[Intel-gfx] [PATCH 088/190] drm/i915: Move execlists interrupt based submission to a bottom-half

Fri Feb 19 14:10:44 UTC 2016

On 19/02/16 12:29, Chris Wilson wrote:
> On Fri, Feb 19, 2016 at 12:08:14PM +0000, Tvrtko Ursulin wrote:
>>
>> Hi,
>>
>> On 11/01/16 10:44, Chris Wilson wrote:
>>> [  196.988204] clocksource: timekeeping watchdog: Marking clocksource 'tsc' as unstable because the skew is too large:
>>> [  196.988512] clocksource:                       'refined-jiffies' wd_now: ffff9b48 wd_last: ffff9acb mask: ffffffff
>>> [  196.988559] clocksource:                       'tsc' cs_now: 4fcfa84354 cs_last: 4f95425e98 mask: ffffffffffffffff
>>> [  196.992115] clocksource: Switched to clocksource refined-jiffies
>>>
>>> Followed by a hard lockup.
>>
>> What does the above mean? Irq handler taking too long interferes
>> with time keeping ?
>
> That's exactly what it means, we run for too long in interrupt context
> (i.e. with interrupts disabled).

Okay, just please spell it out in the commit.

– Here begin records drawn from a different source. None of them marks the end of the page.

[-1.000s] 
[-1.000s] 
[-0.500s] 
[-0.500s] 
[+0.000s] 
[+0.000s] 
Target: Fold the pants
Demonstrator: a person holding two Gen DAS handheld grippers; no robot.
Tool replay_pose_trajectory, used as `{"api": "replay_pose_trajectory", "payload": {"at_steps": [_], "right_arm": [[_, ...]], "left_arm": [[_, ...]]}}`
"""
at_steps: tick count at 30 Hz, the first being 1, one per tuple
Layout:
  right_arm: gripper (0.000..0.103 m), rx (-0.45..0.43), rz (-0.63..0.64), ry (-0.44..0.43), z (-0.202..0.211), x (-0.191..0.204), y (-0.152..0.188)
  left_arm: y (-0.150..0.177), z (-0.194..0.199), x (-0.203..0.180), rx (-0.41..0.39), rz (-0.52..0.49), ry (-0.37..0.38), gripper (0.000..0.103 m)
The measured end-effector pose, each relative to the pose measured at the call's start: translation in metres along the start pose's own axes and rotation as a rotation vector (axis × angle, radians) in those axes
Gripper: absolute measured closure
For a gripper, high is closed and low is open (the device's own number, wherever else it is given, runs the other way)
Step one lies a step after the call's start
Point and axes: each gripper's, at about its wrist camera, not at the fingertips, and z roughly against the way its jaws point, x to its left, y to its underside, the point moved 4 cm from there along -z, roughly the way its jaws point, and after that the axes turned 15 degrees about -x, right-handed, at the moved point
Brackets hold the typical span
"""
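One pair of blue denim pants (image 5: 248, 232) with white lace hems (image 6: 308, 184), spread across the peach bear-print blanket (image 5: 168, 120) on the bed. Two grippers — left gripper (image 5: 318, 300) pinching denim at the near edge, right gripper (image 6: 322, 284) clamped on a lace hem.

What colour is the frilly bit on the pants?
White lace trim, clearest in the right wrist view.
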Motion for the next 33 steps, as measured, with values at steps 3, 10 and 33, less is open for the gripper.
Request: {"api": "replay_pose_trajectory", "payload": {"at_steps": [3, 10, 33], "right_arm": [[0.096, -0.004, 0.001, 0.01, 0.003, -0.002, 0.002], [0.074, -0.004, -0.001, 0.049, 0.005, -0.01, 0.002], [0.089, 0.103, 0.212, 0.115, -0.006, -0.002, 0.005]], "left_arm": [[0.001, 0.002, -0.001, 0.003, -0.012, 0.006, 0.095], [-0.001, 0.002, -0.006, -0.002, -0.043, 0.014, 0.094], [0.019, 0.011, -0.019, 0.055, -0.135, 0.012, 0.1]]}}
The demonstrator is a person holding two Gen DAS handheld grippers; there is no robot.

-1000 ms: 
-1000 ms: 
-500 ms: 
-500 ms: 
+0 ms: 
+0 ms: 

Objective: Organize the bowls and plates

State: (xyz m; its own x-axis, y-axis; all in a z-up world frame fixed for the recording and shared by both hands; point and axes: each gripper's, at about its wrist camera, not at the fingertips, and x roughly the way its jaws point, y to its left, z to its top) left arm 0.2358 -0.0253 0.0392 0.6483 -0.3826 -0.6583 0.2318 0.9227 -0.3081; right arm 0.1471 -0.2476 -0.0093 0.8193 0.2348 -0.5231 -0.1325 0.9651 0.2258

>> I like it BTW. Just the commit message needs more work. :)
>>
>> How is performance impact with just this patch in isolation? Worth
>> progressing it on its own?
>
> I only looked for regressions, which I didn't find. It fixes a machine
> freeze/panic, so I wasn't looking for any other reason to justify the
> patch!

Then both of the above also need to be documented in the commit message.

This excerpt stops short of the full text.